Die Verwendung der regulären einstellbaren und programmierbaren Mehrkanalpipetten machte ihren gesamten Prozess schneller als effizient. Die Verwendung von hochleistungsfähigen und weniger zelltoxischen für die Zellen, Transfektionsreagenz zur Erzeugung rekombinanter Viren führte zu einem kostengünstigeren und zellhandhabungsvolleren Transfektionsprotokoll. Die Infektion der groß angelegten Charge zur Proteinproduktion mit einer Suspensionskultur des Baculovirus, die in sechs Zellen infiziert ist, reduzierte die Arbeit in einem zeitaufwändigen Schritt bei der Vitalstarteramplifikation signifikant.
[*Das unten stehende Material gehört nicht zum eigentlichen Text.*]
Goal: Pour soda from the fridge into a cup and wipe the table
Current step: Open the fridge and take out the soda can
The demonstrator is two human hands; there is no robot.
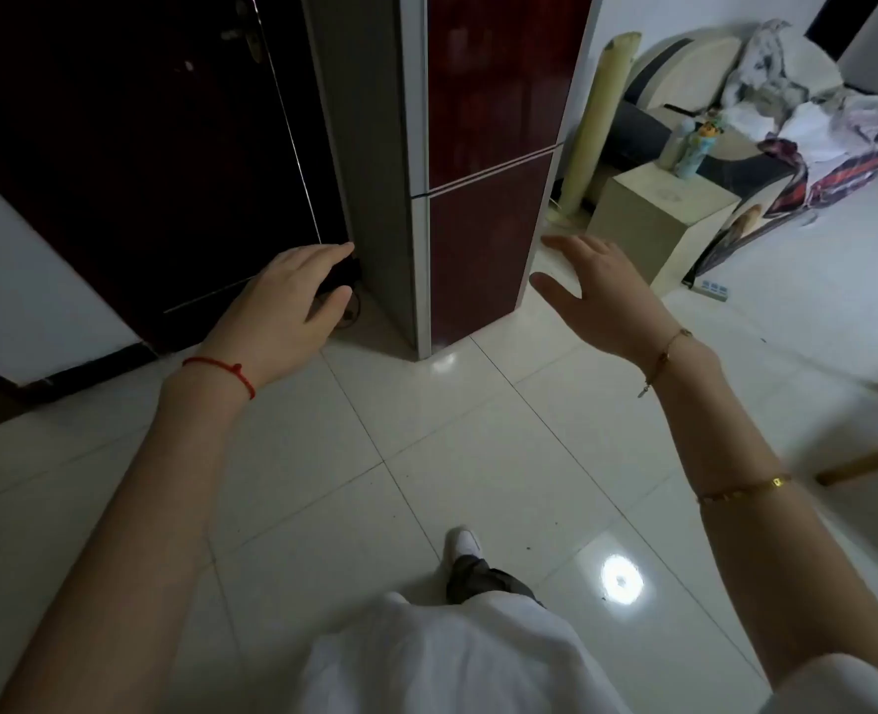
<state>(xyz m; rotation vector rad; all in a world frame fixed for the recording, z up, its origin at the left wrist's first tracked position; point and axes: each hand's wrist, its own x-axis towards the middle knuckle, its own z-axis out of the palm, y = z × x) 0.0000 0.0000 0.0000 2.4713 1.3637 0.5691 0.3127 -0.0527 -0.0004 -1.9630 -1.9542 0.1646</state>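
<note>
1. Closest to us is the person's white top and one foot in a white shoe (461, 542) on the shiny tile floor (478, 456). It looks like a step toward the fridge.
2. Both arms reach forward. The left hand (282, 306) has a red string (220, 371) on its wrist. Its fingers are loose and a little curled, and they hold nothing.
3. The right hand (602, 296) has gold bracelets on its arm. Its fingers are spread wide and hold nothing.
4. Past the hands stands the dark red fridge (483, 198). Both of its doors are shut. The soda must be inside, so we cannot see it. No cup and no tabletop show here.
5. I think this is the very first step: getting to the fridge. Next, a hand needs to find the edge of the top door and pull it open.
6. Far back on the right are a small white stand (653, 219) and a sofa (736, 162) with clothes on it.
</note>
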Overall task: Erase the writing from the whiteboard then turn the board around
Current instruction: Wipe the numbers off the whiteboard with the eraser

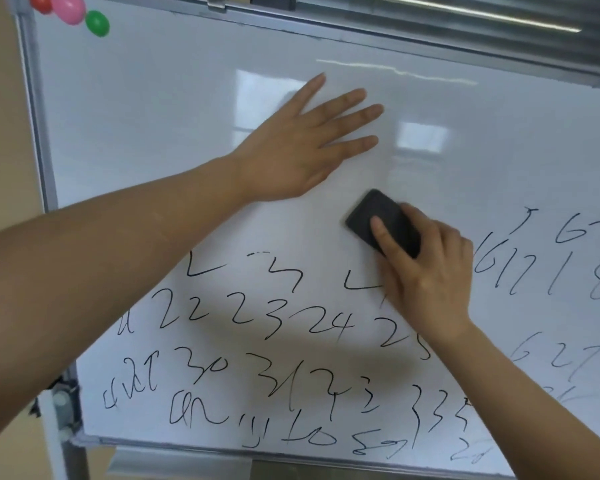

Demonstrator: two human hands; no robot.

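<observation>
Fingers of the left hand are lying straight and spread, pressing flat against the bare upper part of the whiteboard and holding nothing, while the right hand is curling its thumb and fingers round a black eraser and holding it against the board surface just below and to the right of the left hand. That whiteboard is filling nearly the whole view, tilting in the frame, with its grey metal frame running down the left edge and along the top and bottom. Its upper half is showing white with window reflections, and the lower half is carrying black marker writing, mostly rows of numbers such as 22, 23, 24 and 30, spreading below both forearms and out to the right edge. At the top left corner three round magnets are sitting close together: a red magnet, a pink magnet and a green magnet. Dark window blinds are showing above the board's top edge.
</observation>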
Ist zum Beispiel das Zentrifugieren mit spezieller Kultur infizierter Zellen. Das ist natürlich ausgeschlossen, die zusätzliche Handhabung der infizierten Zellen in ihrem engeren Virusabbau zu vermeiden. Die Aufrechterhaltung von Suspensionskulturkulturzellen in dieser Scale-up-Produktion im Kulturgefäß war ein hohes Feldvolumen, das uns half, die Begrenzung des Produktionsvolumens zu überwinden und eine große Plattform einzuführen.
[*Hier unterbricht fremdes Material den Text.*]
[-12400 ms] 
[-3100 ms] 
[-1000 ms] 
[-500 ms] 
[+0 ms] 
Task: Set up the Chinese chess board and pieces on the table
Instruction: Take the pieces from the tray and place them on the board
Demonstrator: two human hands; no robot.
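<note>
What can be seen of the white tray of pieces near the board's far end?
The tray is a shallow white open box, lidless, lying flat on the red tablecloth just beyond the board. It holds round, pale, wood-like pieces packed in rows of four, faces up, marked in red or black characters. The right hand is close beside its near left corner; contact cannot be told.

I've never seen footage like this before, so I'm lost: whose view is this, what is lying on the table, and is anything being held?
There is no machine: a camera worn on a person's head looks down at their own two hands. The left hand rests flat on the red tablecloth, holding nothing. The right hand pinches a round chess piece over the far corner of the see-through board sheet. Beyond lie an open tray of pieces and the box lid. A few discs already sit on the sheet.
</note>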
Dies ist sehr nützlich für Labore ohne Zugang zu den Bioreaktoren oder begrenzten Platz in der Produktionspipeline. Obwohl unser Protokoll für die Proteine der Protein-Arginin-Methyltransferasen-Familie beschrieben wurde, kann der gleiche Ansatz auf jede andere Proteinfamilie angewendet werden, die eine Expressionsplattform benötigt, um eine ausreichende Menge ihres Proteins für biochemische biophysikalische Lehrstudien zu erhalten.